著名な作家同士をコラボさせて、一冊に仕立て上げるというところが
売りのシリーズらしい。
●内容的には、いわさきさんのかわいい子供の絵のとなりに、
相田さんの詩と書を添えるという構成になっている。
巻頭には、いわさきさんのご子息の、
巻末には、相田さんのご子息の(共に、親の作品を所蔵した美術館館長)
親を偲ぶ思い出話が掲載されている。
全編カラーで、親子ともども読めるコンパクトなサイズはいいのだが、
33ページとちょっと分量が物足りない。
この倍は欲しかった。
●子供を育てたこともない独身の私が、
こんな偉そうなことを言える立場でもないのですが、
幼いお子さんをお持ちのお母様方は、どうしても、
人には言うに言われぬ苦労や悩みを抱えて、
日々イライラ、クヨクヨとストレスをためがちになります。
車の運転をしていても、スーパーに買い物に行っても、
何でこんな小さなことでプンプン怒っているのか、
急いだって事故を起こしたり、ガソリンを無駄に消費するだけなのに、
なぜこんなにセカセカセカセカと車を飛ばさなくてはならないのか、
親バカ丸出しで、学校や塾やスポーツクラブなどに、
取るに足らないことでクレームをつけなくてはならないのか、
と疑問に思わざるを得ない女性を頻繁に目にします。
●そんな時には、長い人生を生きる上で本当に大切なこととは何か、
命や人生とはどんなに大事なものなのかを思い知らせてくれる、
本書のような絵本を手にすると良いでしょう。
短気は損気、慌てる乞食は貰いが少ない、
寒い冬には、ゆっくり深呼吸して、こういう、魂を浄化して、
心が温かくなる絵本を読むのが一番ですね
(ちなみに、生前、お二人の交流はなかったそうです)
【マストポイント】
@「アノネ親は子供を
みているつもりだけれど
子供はその親をみているんだな
親よりもきれいなよごれない眼でね」
A「父となる 用意もなくて 子を作り
かえりみれば もう一年が過ぐ」
B「隣りの子と 口げんかして 負けそうな子を
窓越しに 吾れは見ている」
(以上本文より。
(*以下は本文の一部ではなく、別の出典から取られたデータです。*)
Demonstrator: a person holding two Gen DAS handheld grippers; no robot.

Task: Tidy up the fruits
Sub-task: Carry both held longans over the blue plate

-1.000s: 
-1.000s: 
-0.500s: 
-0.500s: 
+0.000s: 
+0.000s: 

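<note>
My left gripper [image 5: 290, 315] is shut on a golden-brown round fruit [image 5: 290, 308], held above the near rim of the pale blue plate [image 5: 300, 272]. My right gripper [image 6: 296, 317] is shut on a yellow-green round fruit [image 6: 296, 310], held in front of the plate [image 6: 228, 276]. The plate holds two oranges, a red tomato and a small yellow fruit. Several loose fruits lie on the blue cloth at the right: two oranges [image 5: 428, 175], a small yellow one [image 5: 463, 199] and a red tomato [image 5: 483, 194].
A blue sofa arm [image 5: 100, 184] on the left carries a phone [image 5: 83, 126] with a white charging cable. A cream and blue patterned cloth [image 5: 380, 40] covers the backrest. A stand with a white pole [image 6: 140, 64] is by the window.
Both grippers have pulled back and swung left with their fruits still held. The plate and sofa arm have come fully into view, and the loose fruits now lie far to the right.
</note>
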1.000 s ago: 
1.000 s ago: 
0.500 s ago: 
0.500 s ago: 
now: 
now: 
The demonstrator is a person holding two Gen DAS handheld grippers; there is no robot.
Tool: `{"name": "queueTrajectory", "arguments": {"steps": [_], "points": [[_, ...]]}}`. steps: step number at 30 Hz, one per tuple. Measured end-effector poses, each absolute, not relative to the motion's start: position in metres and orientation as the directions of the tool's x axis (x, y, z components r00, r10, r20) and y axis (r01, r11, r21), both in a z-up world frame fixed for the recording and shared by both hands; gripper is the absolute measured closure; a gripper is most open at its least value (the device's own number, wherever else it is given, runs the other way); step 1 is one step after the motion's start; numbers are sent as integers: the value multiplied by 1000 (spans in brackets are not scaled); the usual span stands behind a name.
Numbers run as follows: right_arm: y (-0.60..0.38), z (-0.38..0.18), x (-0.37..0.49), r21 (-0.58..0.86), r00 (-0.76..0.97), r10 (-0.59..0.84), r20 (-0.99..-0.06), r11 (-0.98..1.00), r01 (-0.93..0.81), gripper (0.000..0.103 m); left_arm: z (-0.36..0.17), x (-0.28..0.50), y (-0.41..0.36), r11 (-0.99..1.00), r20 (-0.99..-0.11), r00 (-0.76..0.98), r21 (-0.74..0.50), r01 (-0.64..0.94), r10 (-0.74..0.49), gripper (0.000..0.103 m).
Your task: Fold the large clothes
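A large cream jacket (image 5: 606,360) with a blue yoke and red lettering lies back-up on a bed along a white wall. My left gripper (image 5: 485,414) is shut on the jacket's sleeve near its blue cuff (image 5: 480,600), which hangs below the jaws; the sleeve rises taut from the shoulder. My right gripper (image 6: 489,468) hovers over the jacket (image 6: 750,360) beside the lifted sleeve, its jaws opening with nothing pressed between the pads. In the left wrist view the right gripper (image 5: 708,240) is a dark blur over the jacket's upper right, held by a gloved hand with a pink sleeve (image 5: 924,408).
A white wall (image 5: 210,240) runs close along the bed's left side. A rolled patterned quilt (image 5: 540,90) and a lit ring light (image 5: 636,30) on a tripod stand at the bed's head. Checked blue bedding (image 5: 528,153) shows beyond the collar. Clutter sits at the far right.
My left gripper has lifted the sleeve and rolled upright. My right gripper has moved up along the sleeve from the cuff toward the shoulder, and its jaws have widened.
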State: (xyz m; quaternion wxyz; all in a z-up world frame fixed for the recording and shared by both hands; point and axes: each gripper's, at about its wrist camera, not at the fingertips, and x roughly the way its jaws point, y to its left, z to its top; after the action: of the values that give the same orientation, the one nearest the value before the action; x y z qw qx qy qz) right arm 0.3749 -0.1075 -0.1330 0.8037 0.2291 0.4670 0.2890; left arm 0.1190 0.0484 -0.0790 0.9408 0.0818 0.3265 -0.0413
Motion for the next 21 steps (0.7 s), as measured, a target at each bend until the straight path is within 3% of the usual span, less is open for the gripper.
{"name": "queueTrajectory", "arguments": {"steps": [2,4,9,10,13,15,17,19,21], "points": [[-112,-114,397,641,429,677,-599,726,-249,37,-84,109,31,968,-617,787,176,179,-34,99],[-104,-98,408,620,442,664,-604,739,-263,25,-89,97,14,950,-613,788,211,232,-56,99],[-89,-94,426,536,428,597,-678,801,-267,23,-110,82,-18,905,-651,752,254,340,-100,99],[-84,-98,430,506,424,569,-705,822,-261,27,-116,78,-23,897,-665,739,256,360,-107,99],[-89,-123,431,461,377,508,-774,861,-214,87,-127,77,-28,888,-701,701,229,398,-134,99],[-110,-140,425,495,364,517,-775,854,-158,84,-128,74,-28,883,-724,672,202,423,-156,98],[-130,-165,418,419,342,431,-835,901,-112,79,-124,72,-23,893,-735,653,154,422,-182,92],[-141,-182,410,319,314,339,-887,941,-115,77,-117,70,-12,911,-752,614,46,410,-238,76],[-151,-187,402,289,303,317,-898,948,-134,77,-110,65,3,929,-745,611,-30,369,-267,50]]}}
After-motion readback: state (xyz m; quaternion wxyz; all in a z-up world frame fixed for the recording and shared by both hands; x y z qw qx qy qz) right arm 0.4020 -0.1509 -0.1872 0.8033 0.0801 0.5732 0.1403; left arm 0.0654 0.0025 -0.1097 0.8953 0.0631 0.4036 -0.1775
相田みつをさんの言葉)
【著者略歴】
相田 みつを
1924年(大正13年)、栃木県足利市生まれ。書家・詩人。旧制栃木県立足利中学校卒業。旧制中学の頃から短歌、禅に出会い、独特の世界観を書として表現する。昭和59年、『にんげんだもの』出版を機に、多くの日本人の心をとらえ、根強いファン層を拡げた。平成3年12月、六十七歳で逝去。8年、東京銀座に相田みつを美術館開館。15年11月、東京国際フォーラムに移転。
いわさきちひろ
画家。1918年(大正7)福井県武生市に生まれ、翌年、東京に移る。本名松本知弘。「いわさきちひろ」は旧姓をそのまま使ったもので、ひらがなの表記を好んだ。3人姉妹の長女。東京府立第六高女卒。戦後46年(昭和21)日本共産党に入党。50年(昭和25)松本善明(弁護士、日本共産党幹部会委員、衆議院議員)と結婚。童画の世界で多くの作品を生み、人々に深い感銘をのこしてきた。74年(昭和49)原発性肝ガンのため死去。享年55歳。